Jack spread the photos across the table, starting at them.
“It’s a theory, Jack, that’s all. But it’s our best working theory. If we could spend one hundred percent of our time on Rosa Rodriguez, we’d know for sure. But you know how it is. How backed up we are. Those hills are full of coyotes and mountain lions. We think one of them dragged Rosa off, that her bones are scattered over the rocks.”
“But you don’t know for sure,” Jack said. “Why don’t you get your fellow Wolves and go find her remains?”
“‘Remains’? You don’t know that’s what you’d be looking for. She might have made it,” Julia said. “There’s no proof of her death!”
“Julia, proof of death is rare in the desert. We do our best, but do you how many people we identify? A small percentage,” Latham said.
“Needle in a haystack, Julia. Don’t get your hopes up,” Jack said.
“But without a body . . . even bones . . . If any had been collected, they would be in a morgue, and Juan would have found the data,” she said.
“We consider the sneakers to be a strong indication that she is dead,” Latham said.
“Did you find her doll? Maria?”
“No. But we matched the blood with her father’s. We DNA-tested him when he was arrested.”
“Then why didn’t you tell him?”
“Where would we find him?” Jack asked. “He’s undocumented. The last thing he wants is for his address to be known by ICE. Forget about this, Julia. It’s very sad; I know it’s not what you hoped for. Try to let it go.”
“That is wise advice,” Latham said. “As hard as it is to accept, she’s just another border casualty.”
“She’s also someone’s daughter,” Julia said.
Roberto
Julia had left him that phone message, and he’d saved it and listened to it many times. The sound of her voice, speaking just to him, so soft and beautiful, saying his name. He wanted to save it forever.
She didn’t come home until two nights later. He heard her car come up the cobblestoned driveway. The car door slammed, and she let herself into the house. He lay on his narrow bed, hypervigilant for any sound. He stared out the open door toward the barn because he knew when she turned off the house lights, he’d see their reflection on the weathered red boards disappear.
But the house lights stayed on. Soon the door opened again. He thought she must be walking Bonnie, and he considered joining her. But would it be an intrusion? She had left that phone message. Did that mean anything? He felt that she respected him, but he’d also heard something else in her voice, a closeness different from anything he had in his life.

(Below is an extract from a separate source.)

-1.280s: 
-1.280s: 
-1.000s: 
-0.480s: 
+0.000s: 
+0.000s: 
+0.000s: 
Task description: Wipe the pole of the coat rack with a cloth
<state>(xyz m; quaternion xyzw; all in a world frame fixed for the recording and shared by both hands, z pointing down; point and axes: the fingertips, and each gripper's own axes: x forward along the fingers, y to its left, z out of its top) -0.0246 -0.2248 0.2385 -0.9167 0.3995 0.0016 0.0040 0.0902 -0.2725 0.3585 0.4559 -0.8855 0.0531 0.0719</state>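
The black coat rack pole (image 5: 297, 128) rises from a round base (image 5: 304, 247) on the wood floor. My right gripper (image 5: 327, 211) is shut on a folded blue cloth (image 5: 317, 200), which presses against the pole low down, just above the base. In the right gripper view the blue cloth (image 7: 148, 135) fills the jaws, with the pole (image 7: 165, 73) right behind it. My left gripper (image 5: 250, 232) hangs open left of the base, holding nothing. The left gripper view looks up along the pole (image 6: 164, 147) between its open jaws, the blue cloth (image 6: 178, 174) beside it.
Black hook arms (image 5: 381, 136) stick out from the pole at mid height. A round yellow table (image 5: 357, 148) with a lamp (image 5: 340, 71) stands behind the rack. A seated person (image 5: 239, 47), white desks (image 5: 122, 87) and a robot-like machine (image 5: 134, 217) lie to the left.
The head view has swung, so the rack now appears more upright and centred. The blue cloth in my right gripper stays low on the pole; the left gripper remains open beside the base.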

Before he had the chance to walk out and meet her and Bonnie, her footsteps came down the hill toward his cabin. By the time she knocked on his door, his heart was racing.
“Roberto,” she said. “I’m sorry it’s so late.”
“That’s okay, Julia. Are you all right?”
She didn’t reply. He stood there in his work jeans and T-shirt. There was a square table and two chairs in the corner. He held one out for her, and she sat down. He turned on a lamp and sat across from her. Maybe he should offer her coffee or tea, but he couldn’t take his eyes off her.
She was right here, in his cabin. Her blue eyes were on fire, she seemed agitated, so he reached across the table to hold her hand.
“Hola, Julia,” he said.
“Hola.” Finally, a smile. But it was fleeting, here and gone.
“What’s wrong?” he asked.
“I wanted to wait until tomorrow,” she said. “Let you have a good night’s sleep . . .”
“I don’t need sleep.” And holding her hand, he felt he didn’t need anything—food, air, water, sleep, if he could just stay here like this.
“I took a trip to learn about Rosa,” she said. “I should have told you before I left, but we had that talk, and I know you were very upset.”
“I’m sorry for how I acted,” he said. “My feelings—they weren’t because of you. They had to do with Rosa. I never talk about her the way I do with you.”